- [What to do]
Return the data word for word. Pictures are to be omitted.

*** Block opens ***

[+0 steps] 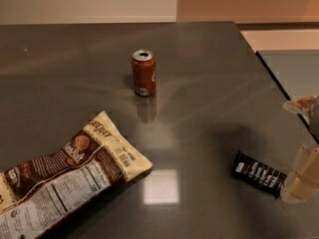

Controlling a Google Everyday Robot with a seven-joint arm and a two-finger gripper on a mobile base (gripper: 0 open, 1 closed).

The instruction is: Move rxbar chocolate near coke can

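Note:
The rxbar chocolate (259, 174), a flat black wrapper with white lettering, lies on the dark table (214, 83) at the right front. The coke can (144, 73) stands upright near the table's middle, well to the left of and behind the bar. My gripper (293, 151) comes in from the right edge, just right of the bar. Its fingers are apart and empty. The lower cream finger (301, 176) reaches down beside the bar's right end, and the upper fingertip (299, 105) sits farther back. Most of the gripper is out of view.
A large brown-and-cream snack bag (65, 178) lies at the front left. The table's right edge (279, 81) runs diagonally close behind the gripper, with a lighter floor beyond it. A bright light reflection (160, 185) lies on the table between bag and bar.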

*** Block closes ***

- [Output for this exercise]
[+0 steps] 

Controlling a Google Everyday Robot with a seven-joint arm and a two-finger gripper on a mobile base (gripper: 0 open, 1 closed).

The instruction is: Move rxbar chocolate near coke can

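Note:
The rxbar chocolate (259, 174), a flat black wrapper with white lettering, lies on the dark table (214, 83) at the right front. The coke can (144, 73) stands upright near the table's middle, well to the left of and behind the bar. My gripper (293, 151) comes in from the right edge, just right of the bar. Its fingers are apart and empty. The lower cream finger (301, 176) reaches down beside the bar's right end, and the upper fingertip (299, 105) sits farther back. Most of the gripper is out of view.
A large brown-and-cream snack bag (65, 178) lies at the front left. The table's right edge (279, 81) runs diagonally close behind the gripper, with a lighter floor beyond it. A bright light reflection (160, 185) lies on the table between bag and bar.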

The answer given above is the complete response.